In the first step, spatial econometric techniques are employed with the HMDA dataset to assess how socio-demographic and geographic factors influence denial rates at the census tract level throughout LA County. The initial analysis uses an Ordinary Least Squares (OLS) model, followed by Moran’s I to detect spatial autocorrelation. Where spatial patterns are identified, Spatial Lag or Spatial Error Models are applied to account for interactions between neighboring tracts. Variables such as racial composition, income, poverty rates, and housing characteristics are examined alongside denial rates. The second step links aggregate-level findings to individual car ownership data from the 2012 California Household Travel Survey (CHTS). Using unordered response models, the analysis explores how denial rates—combined with individual socio-demographics and built environment factors—affect car ownership choices (0, 1, 2, or 3+ vehicles).
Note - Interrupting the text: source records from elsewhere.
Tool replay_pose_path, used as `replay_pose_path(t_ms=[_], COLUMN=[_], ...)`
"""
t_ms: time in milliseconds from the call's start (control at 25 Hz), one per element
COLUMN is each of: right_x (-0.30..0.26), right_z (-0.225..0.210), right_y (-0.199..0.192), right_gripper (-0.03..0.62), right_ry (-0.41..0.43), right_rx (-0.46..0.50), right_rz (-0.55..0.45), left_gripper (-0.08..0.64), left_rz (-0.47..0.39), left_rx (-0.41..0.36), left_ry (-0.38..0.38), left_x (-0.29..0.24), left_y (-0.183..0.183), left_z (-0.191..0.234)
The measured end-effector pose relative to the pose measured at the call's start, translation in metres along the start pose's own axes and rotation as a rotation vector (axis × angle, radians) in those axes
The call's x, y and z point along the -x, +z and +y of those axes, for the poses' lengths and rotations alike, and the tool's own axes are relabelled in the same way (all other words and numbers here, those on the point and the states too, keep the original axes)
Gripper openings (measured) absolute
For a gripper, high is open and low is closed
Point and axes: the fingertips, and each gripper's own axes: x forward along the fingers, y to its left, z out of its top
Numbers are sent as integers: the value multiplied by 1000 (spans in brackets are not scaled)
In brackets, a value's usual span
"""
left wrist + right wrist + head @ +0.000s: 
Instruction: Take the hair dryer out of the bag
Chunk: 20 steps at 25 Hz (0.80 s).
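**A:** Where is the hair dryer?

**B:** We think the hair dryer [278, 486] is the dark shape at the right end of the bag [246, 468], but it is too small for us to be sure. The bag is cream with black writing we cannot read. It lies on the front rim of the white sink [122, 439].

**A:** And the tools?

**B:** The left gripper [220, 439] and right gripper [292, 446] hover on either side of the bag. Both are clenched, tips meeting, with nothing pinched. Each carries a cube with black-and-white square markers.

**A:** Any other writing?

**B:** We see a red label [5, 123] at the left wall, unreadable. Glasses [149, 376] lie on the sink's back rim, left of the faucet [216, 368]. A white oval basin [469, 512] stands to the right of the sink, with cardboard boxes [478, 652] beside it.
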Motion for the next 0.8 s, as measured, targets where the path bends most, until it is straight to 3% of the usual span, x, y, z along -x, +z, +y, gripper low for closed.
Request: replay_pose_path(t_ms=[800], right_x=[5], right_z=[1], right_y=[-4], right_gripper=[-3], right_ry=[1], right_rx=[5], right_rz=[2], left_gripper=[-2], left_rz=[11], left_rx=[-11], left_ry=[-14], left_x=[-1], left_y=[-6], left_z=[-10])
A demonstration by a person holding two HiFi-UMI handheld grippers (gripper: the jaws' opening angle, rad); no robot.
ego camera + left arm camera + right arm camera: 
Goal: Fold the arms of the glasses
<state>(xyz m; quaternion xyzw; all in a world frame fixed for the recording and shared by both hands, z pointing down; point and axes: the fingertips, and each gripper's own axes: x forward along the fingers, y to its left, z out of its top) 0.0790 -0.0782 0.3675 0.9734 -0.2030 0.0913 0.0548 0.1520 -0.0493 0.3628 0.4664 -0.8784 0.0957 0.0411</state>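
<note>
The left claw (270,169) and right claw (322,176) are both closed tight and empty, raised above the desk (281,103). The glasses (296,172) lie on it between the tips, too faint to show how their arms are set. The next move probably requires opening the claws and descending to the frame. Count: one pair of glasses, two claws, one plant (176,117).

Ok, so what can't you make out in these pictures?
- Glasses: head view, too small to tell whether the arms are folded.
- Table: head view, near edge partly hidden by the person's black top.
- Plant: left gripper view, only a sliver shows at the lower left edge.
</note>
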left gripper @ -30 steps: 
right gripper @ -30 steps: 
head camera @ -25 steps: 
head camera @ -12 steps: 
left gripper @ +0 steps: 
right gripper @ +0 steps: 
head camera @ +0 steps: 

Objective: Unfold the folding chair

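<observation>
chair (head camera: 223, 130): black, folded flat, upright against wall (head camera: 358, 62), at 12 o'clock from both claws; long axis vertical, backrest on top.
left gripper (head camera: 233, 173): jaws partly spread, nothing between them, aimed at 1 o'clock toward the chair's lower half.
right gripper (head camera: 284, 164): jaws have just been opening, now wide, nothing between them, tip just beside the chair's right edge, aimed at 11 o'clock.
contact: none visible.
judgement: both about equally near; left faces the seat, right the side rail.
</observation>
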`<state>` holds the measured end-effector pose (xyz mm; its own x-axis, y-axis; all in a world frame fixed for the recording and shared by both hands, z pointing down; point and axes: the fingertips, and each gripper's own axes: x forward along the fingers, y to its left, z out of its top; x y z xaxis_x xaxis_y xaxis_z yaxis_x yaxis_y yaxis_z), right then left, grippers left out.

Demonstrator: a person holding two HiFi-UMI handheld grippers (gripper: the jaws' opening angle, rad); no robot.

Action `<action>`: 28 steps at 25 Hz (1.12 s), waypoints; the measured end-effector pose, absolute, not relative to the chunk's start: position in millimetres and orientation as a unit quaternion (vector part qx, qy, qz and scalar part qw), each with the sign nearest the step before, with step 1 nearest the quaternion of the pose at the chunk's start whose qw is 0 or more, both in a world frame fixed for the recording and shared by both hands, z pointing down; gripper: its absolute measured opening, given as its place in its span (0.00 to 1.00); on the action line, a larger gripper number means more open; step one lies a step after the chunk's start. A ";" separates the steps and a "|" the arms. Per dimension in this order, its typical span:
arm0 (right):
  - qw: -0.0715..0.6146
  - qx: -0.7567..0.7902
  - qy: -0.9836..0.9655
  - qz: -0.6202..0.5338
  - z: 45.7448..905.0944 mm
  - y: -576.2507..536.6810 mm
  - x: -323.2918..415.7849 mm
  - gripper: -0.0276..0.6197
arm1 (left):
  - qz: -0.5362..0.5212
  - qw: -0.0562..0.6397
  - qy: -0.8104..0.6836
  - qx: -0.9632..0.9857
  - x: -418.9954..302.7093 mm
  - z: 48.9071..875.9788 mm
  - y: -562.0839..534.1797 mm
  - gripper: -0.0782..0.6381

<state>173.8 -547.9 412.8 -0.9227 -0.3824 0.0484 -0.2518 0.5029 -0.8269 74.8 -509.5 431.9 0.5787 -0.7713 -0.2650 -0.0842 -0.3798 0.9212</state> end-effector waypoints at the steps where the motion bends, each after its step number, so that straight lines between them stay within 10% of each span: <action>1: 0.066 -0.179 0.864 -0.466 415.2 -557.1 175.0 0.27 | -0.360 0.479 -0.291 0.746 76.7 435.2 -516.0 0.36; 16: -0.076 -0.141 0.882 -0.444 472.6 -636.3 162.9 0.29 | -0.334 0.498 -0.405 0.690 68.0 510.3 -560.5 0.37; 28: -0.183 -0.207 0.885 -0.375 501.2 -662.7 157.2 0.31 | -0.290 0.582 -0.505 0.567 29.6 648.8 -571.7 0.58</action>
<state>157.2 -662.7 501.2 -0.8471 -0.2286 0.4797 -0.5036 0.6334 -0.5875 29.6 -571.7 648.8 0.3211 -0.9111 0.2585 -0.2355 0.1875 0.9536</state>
Spatial regression techniques are also applied where dependencies exist.
Initial results reveal a trend of disparities in denial rates and car ownership. Higher denial rates are linked to lower car ownership in minority-majority neighborhoods, historic redlining neighborhoods as well as low-income areas, highlighting persistent inequities. These findings agree with previous research on how financial barriers hinder access to personal transportation and contribute to broader mobility challenges.
This research aims to underscore the need for policy interventions that target those who are affected by lending barriers, improving both financial inclusion and transportation access. While mortgage denial data is not a perfect proxy for auto lending practices, this innovative approach offers a valuable method for examining equity in mobility outcomes. By connecting community-level lending patterns to individual car ownership decisions, the study provides a robust framework for policymakers and planners to address systemic inequities and develop more inclusive urban mobility strategies.